若是贸然对北疆动兵,恐怕不等李骁打来,内部就先乱了。
思来想去,也只能走“攘外必先安内”的老路。
“咳……咳咳……”
完颜永济突然剧烈地咳嗽起来,好半天才缓过气,气喘吁吁地说道,“李骁那厮……”
“本就狂妄无比,称帝不过是早晚的事,没什么大惊小怪的。”
“传令下去,加强边境各关隘的防守,严防北疆军队南下,其余的,暂且不必理会。”
“现在咱们当前的要务,是对付完颜永功那厮~”
“他仗着自己是嫡出的身份,向来目中无人,在朝中拉帮结派,处处与朕作对,若不除了他,朕这个皇帝,坐得也不安稳。

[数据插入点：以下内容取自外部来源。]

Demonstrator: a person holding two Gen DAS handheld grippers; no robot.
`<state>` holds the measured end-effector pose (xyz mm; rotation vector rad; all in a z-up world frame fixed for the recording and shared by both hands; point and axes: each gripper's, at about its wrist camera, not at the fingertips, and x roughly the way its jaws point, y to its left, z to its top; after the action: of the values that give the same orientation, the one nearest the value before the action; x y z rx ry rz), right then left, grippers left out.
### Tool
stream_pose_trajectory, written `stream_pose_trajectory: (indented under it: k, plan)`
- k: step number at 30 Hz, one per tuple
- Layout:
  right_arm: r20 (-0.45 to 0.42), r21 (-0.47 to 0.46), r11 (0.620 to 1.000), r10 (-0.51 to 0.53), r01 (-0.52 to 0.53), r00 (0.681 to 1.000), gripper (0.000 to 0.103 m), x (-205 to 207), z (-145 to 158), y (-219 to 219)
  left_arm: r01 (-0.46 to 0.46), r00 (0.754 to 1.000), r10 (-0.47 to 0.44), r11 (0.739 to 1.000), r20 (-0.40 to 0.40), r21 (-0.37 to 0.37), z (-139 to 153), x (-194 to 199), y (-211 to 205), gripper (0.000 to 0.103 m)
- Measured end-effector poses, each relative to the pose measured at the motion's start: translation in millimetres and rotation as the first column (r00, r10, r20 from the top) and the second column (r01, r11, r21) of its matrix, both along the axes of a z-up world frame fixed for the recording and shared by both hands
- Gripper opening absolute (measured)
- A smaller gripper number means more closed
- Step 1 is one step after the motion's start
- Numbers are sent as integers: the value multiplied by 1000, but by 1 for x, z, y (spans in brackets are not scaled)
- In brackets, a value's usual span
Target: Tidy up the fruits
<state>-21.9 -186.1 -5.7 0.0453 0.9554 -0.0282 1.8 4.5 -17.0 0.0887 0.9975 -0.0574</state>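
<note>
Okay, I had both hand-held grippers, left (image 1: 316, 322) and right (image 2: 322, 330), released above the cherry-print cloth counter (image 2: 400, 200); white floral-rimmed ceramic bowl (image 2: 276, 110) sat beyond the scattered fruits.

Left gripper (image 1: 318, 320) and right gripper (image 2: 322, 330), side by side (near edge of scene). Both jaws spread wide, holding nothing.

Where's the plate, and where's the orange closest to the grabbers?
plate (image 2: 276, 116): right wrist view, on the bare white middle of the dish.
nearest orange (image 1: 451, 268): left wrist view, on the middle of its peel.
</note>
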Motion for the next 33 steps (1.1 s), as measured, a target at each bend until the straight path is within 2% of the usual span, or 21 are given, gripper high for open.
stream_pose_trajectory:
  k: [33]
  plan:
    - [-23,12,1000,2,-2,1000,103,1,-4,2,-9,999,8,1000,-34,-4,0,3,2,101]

”
“还有……”
完颜永济的目光扫过殿外,像是在提防着什么:“军中的将领替换了多少?”
“那些老将要么依附越王,要么阳奉阴违,根本不听朕的号令。”
“尽快将军中要害职位的将领,全都替换成咱们的心腹之人。”
“只有把军权牢牢抓在手里,朕才能高枕无忧,到时候再收拾李骁那厮,也不迟。”
仆散石烈躬身应道:“臣遵旨,会尽快将此事办妥。”
但实际上,哪有这么简单,军中势力盘根错节,牵一发而动全身。
想要大规模调动将领,必须一场战争不可。
但看着完颜永济苍白却依旧带着戾气的脸,心中暗自叹息。
大金如今内忧外患,皇帝却一门心思先清算内部,恐怕这江山,真的要风雨飘摇了。
……
当北疆传来李骁称帝、建国大明的消息时,南宋君臣先是无奈,大宋本应该是天下共主,可没人对宋国服气啊。
但李骁称帝对南宋来说,也不算一件坏事。
大明与大金本就势同水火,如今大明立国,无疑会让金人的注意力更多地转向北疆,南宋所面临的压力,或许能减轻几分。